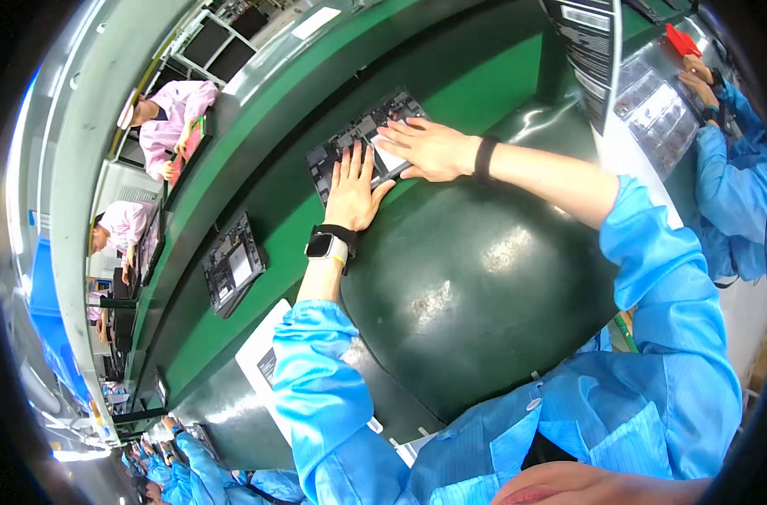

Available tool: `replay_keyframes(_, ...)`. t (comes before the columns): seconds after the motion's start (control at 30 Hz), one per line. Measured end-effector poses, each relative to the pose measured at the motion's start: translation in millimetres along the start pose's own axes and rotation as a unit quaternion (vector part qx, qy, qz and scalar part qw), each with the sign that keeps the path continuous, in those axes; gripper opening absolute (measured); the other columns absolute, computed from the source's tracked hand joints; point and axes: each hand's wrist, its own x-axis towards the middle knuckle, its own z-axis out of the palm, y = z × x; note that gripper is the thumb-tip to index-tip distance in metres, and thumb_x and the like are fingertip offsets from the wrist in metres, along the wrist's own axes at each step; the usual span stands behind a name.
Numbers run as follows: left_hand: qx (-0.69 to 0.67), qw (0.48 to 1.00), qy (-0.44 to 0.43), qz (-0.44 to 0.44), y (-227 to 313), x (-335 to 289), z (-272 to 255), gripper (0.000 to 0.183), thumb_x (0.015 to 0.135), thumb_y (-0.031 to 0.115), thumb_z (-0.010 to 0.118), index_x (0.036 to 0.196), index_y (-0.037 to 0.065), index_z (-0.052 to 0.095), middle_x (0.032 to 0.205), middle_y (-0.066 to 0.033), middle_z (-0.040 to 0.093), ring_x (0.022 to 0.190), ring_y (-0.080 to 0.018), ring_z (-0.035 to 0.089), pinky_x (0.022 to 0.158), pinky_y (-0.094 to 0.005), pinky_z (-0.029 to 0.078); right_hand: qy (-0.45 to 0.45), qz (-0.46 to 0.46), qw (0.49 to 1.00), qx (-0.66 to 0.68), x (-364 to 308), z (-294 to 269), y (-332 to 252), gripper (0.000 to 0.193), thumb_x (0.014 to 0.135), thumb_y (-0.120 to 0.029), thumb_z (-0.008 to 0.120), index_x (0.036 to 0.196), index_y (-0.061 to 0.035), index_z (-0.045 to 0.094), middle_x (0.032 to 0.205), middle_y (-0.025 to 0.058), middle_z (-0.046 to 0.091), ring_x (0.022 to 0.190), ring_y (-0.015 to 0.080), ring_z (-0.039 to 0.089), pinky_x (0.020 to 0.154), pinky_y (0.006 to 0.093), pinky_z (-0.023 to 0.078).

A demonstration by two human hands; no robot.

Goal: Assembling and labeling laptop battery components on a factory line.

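Observation:
An opened laptop chassis with dark boards and a pale rectangular part showing lies on the green conveyor ahead of me. My left hand rests on its near left part, fingers stretched out and pointing away. Across its right part lies my right hand, flat with the fingers extended toward the pale part, which it partly covers. Neither hand grips anything. A watch and a dark band are on my left wrist, and a dark band circles my right wrist.
Further left on the conveyor sits a second opened laptop chassis. The dark green worktop curves before me. A printed sheet stands at right, near a co-worker's hands and a clear compartment tray. People in pink work across the line.

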Motion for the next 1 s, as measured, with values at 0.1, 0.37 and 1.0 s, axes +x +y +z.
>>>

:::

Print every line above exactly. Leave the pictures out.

Available tool: `replay_keyframes(_, ...)`. t (comes before the columns): seconds after the motion's start (control at 30 Hz), one per line. Measured end-effector poses, each relative to the pose measured at the motion's start: translation in millimetres along the start pose's own axes and rotation as a unit quaternion (vector part qx, qy, qz and scalar part qw), each with the sign that keeps the path continuous, in those axes; gripper opening absolute (measured); the other columns absolute, computed from the source's tracked hand joints; point and axes: each hand's wrist, its own x-axis towards the middle knuckle, its own z-axis out of the palm, y = z × x; note that gripper is the thumb-tip to index-tip distance in metres, and thumb_x and the like are fingertip offsets from the wrist in metres, along the wrist's own axes at each step; the usual span stands behind a name.
Numbers run as follows: left_hand: qx (-0.69 to 0.67), qw (0.48 to 1.00), qy (-0.44 to 0.43), qz (-0.44 to 0.44), y (-227 to 313), x (-335 to 289), z (-272 to 255), gripper (0.000 to 0.183), thumb_x (0.015 to 0.135), thumb_y (-0.031 to 0.115), thumb_z (-0.010 to 0.118), index_x (0.036 to 0.196), index_y (-0.037 to 0.065), index_z (-0.052 to 0.095), middle_x (0.032 to 0.205), middle_y (-0.066 to 0.033), middle_z (-0.040 to 0.093), ring_x (0.022 to 0.190), ring_y (-0.080 to 0.018), ring_z (-0.035 to 0.089), pinky_x (0.022 to 0.158), pinky_y (-0.094 to 0.005), pinky_z (-0.029 to 0.078); right_hand: qy (-0.45 to 0.45), qz (-0.46 to 0.46), qw (0.49 to 1.00), qx (-0.66 to 0.68), x (-364 to 308), z (-294 to 269), y (-332 to 252), gripper (0.000 to 0.193), thumb_x (0.014 to 0.135), thumb_y (-0.120 to 0.029), thumb_z (-0.008 to 0.120), index_x (0.036 to 0.196), index_y (-0.061 to 0.035), index_z (-0.045 to 0.094), middle_x (0.032 to 0.205), middle_y (-0.025 to 0.058), middle_z (-0.046 to 0.091), ring_x (0.022 to 0.190), ring_y (-0.015 to 0.080), ring_z (-0.039 to 0.089), pinky_x (0.020 to 0.154), pinky_y (0.006 to 0.093), pinky_z (-0.023 to 0.078).

A demonstration by two human hands; no robot.

Goal: Assembling and labeling laptop battery components on a factory line.

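Observation:
An opened laptop chassis with dark boards and a pale rectangular part showing lies on the green conveyor ahead of me. My left hand rests on its near left part, fingers stretched out and pointing away. Across its right part lies my right hand, flat with the fingers extended toward the pale part, which it partly covers. Neither hand grips anything. A watch and a dark band are on my left wrist, and a dark band circles my right wrist.
Further left on the conveyor sits a second opened laptop chassis. The dark green worktop curves before me. A printed sheet stands at right, near a co-worker's hands and a clear compartment tray. People in pink work across the line.
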
Motion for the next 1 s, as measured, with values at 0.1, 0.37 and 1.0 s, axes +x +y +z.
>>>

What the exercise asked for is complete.